Na Venezuela, o conceito foi articulado a partir de 2004 por meio do chamado “Novo Pensamento Militar”, sob o fantasma da invasão do Iraque em 2003. Não por acaso uma das influências sobre o pensamento militar venezuelano à época foi o cientista político espanhol Jorge Verstrynge, cujo livro sobre Islã e guerra periférica foi distribuído a dezenas de milhares de oficiais venezuelanos. A Milícia Bolivariana, criada oficialmente em 2008 a partir da expansão das forças de reserva militar nos anos anteriores, é, em tese, a encarnação dessa doutrina. A milícia incorpora a população civil em tarefas de mobilização revolucionária e defesa nacional, valendo-se de um princípio contido na Constituição de 1999 sobre a “corresponsabilidade” de civis e militares pela defesa nacional.
De 1,6 milhão de membros em 2018, segundo números oficiais, passou a 5 milhões em 2024. Em agosto de 2025, o governo anunciou que a meta é mobilizar um total de 8,5 milhões de cidadãos, embora o número de tropas com apresto para combate fique provavelmente nas dezenas de milhares. Mas o objetivo desta força não é duplicar o poder convencional das Forças Armadas, e sim oferecer capilaridade ao sistema de defesa territorial, aproveitando o conhecimento geográfico detalhado das comunidades para reforçar a resistência a nível hiperlocal. Na eventualidade de um conflito, é provável que uma grande parte dos milicianos e milicianas, em vez de pegar em armas, se dedicasse ao que o governo chama de “inteligência popular” – principalmente os alistados mais velhos.

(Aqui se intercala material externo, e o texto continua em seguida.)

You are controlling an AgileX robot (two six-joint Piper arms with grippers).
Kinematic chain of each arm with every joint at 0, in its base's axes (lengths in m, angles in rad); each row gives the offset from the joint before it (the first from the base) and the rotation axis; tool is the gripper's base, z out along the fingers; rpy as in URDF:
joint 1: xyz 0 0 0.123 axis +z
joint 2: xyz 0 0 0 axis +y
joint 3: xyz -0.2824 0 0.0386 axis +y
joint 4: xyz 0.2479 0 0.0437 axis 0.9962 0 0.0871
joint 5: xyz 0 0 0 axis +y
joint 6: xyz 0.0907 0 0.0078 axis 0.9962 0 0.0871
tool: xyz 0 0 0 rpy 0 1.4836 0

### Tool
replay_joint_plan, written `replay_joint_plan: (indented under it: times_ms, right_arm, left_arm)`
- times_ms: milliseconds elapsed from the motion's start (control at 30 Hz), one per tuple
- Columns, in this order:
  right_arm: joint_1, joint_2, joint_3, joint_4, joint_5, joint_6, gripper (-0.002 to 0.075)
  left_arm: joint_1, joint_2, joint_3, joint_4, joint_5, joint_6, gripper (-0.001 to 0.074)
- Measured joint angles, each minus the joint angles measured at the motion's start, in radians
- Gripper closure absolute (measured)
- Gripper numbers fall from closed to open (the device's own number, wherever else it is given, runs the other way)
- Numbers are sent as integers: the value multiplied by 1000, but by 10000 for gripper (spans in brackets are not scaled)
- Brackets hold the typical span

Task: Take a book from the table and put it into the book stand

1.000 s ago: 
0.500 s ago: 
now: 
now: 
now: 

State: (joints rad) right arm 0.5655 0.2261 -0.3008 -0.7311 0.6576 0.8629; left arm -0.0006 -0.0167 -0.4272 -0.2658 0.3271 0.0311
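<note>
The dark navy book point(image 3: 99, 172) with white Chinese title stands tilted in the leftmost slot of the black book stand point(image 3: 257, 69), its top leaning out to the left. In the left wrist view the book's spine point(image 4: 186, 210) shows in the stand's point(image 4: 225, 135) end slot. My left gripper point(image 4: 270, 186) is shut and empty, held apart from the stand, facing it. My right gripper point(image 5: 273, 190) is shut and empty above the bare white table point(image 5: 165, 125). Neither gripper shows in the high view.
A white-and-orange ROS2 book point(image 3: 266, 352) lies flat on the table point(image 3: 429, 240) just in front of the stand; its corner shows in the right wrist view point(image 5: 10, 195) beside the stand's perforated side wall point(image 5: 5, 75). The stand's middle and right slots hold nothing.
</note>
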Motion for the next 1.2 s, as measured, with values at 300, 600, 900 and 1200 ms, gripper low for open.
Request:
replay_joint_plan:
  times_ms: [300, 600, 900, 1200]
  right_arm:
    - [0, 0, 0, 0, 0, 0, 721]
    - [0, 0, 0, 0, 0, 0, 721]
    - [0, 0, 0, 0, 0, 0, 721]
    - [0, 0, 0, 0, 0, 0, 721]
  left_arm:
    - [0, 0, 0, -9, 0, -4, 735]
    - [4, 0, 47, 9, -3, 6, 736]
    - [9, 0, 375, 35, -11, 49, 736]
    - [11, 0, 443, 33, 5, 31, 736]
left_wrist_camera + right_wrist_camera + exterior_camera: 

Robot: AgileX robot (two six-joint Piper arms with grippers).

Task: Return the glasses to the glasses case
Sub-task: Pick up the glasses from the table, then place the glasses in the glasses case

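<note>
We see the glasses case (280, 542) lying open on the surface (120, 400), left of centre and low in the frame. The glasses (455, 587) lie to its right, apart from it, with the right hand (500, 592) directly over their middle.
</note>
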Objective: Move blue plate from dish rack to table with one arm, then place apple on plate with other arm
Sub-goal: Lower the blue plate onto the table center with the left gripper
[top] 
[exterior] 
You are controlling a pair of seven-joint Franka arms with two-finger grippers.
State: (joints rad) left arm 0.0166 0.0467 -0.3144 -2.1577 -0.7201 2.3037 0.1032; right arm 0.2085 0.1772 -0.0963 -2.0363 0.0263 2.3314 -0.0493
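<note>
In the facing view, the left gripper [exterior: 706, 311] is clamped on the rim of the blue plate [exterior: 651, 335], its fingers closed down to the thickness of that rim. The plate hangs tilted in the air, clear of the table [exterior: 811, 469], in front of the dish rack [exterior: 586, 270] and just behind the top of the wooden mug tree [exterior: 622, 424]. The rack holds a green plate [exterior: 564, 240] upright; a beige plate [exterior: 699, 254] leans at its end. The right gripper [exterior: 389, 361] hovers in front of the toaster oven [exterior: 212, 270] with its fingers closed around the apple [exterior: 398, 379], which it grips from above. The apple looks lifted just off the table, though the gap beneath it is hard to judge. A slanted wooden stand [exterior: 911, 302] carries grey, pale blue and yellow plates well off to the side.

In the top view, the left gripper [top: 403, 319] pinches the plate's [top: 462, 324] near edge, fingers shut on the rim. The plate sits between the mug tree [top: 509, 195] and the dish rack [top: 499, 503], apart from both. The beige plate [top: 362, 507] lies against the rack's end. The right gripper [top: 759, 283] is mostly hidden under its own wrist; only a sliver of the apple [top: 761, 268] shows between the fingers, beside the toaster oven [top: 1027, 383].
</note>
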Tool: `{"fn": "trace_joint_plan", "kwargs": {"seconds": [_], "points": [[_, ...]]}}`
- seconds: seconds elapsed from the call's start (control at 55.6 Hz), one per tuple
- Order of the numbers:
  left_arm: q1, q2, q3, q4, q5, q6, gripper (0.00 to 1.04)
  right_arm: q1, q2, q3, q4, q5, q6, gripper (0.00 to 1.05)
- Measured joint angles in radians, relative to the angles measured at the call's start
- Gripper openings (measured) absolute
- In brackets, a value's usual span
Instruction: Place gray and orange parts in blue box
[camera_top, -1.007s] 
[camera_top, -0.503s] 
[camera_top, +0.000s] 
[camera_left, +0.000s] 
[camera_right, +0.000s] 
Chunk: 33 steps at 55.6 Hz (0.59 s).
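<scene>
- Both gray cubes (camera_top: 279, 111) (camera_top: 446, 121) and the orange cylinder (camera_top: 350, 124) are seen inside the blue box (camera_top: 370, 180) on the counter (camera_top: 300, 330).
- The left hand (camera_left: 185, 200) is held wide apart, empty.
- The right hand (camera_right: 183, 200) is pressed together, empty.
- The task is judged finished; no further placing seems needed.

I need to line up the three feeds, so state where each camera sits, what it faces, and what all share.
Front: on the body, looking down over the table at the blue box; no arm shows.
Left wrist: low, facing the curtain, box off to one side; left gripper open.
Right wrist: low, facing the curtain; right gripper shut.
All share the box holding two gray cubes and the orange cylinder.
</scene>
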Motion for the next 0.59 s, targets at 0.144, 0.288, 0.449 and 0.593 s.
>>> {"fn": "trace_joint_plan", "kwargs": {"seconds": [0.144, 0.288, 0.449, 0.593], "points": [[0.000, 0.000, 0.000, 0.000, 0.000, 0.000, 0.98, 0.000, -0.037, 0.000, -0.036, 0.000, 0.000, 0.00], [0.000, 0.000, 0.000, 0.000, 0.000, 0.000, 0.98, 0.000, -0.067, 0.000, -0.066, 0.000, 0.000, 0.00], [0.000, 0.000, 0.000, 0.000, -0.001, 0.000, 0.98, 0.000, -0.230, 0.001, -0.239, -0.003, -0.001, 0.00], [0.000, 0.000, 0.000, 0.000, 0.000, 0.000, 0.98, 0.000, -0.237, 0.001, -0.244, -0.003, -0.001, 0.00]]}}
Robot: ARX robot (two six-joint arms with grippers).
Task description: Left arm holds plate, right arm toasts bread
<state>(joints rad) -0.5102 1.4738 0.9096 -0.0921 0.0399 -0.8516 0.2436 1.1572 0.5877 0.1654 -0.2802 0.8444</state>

Existem, é claro, enormes incertezas sobre um cenário de conflito EUA-Venezuela, porque vários fatores carecem de definição em ambos os lados. Do lado venezuelano, a coordenação civil-militar em um cenário de conflito é uma tarefa extremamente complexa. Exercícios militares como o Escudo Bolivariano, que mobiliza centenas de milhares de tropas das forças convencionais, da Milícia Bolivariana e efetivos policiais, simulam ações prováveis, como incursão estrangeira, sabotagem e emergências, mas esta logística nunca foi testada na prática. Outra incerteza é sobre a coesão dos combatentes em um cenário de conflito. Fatores como grau de profissionalização, compromisso ideológico, patriotismo, disciplina e organização são decisivos. Cada um determina, à sua maneira, o comportamento das tropas no campo de batalha. Pode o comprometimento ideológico dos milicianos compensar as suas carências em profissionalismo? Estariam os oficiais subalternos das tropas profissionais dispostos a defender um governo acusado de subverter um resultado eleitoral legítimo? Abrir-se-ia um risco de golpe? Do lado norte-americano, não existe clareza sobre qual seria o plano de Donald Trump (Partido Republicano) para a Venezuela. Assumindo que o objetivo de Washington é instalar um governo Edmundo González ou Maria Corina Machado no Palácio de Miraflores, como garantir a sobrevivência e a viabilidade de tal governo nos dias, semanas e meses subsequentes à tomada de poder? Como garantir que não haveria contragolpe ou golpe dentro do golpe?